Do cats seek out warm places more than dogs do?
While many dogs love a good sunbathing session, cats do seek out warm places more than their canine cousins. Like cats, dogs have a higher natural body temperature than humans (theirs is typically in the 101-102 degree range), so they tend to prefer hotter temperatures than we relatively-hairless humans do. Dogs aren't as good at keeping themselves cool and regulating their own body temperature as cats are, however, which is probably why they're less prone to seeking out makeshift heating pads to doze on.
Does a cat's fur keep them sufficiently warm?
You might assume that your cat's soft, luscious fur coat mostly functions as a built-in heating system, but that's not totally true. While a cat's fur does help keep them warm in the winter, it also helps keep them cool during times of extreme heat. The fluffiness of the fur creates a little bubble of air around the cat, which protects its skin from the elements, be they hot or cold.
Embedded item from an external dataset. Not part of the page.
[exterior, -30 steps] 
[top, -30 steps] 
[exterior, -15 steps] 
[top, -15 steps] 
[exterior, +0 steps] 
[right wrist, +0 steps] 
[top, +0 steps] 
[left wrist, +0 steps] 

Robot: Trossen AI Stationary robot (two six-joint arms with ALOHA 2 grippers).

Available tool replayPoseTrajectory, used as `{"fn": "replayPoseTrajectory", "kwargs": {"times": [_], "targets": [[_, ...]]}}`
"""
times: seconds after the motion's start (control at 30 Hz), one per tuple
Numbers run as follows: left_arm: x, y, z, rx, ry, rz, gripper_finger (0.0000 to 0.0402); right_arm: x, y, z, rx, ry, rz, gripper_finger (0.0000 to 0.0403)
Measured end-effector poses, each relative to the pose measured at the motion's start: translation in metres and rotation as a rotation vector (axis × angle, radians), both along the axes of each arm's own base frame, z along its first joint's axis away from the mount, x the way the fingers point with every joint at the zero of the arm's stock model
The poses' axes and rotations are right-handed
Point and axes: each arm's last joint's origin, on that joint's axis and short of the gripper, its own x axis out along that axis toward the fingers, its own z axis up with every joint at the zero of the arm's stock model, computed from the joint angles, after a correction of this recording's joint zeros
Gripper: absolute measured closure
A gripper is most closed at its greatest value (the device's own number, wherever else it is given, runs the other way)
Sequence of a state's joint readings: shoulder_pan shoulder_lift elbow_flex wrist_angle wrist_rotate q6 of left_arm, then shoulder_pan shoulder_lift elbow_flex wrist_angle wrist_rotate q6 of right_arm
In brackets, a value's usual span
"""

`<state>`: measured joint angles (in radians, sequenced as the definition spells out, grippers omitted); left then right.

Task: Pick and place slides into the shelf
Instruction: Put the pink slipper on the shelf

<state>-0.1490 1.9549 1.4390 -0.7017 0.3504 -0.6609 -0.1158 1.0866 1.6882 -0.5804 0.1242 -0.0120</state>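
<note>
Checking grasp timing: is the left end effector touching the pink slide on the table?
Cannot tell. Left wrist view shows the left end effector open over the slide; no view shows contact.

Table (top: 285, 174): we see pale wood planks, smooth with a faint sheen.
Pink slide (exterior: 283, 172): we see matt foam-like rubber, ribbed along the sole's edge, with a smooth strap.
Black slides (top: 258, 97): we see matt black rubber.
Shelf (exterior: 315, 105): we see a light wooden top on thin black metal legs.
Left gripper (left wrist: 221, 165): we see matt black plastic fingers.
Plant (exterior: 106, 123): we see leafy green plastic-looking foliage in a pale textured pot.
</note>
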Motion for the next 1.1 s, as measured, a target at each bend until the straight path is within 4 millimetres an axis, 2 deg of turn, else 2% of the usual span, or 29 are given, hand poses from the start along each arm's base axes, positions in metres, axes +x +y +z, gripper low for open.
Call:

Should you ever worry about your cat sleeping on warm things?
Even though your cat loves to nuzzle up to warm stuff, there can be too much of a good thing. And remember how your kitten's fur coat can help keep her cool in addition to keeping her warm? Well, that can be the source of some trouble when it comes to heat-based napping.
Speaking to the Mother Nature Network, cat expert Pamela Merritt explained that "while [cats'] fur is insulating, this can work against them when they use our heat devices. They can cuddle up to something warm, not realize it is getting warmer, and their fur will keep them from noticing until it is quite hot."
Short answer: You should keep an eye on your cat and not let her sleep on something outrageously hot. But, like, duh, right?
Are cats ever uncomfortable when they sleep?
Based on the range of bizarre positions they sleep in, it probably seems like cats are incapable of discomfort, as long as they're unconscious. In a way, this is kind of true—cats can sleep comfortably just about anywhere. This is probably due to their kind-of-sort-of liquid state (seriously—there's science to back up the idea that cats do, at times at least, qualify as liquids).
So, you can at least take comfort in knowing that if your cat is snoozing somewhere, be it warm or cool, she's comfy and you don't need to worry (unless you need your laptop, of course).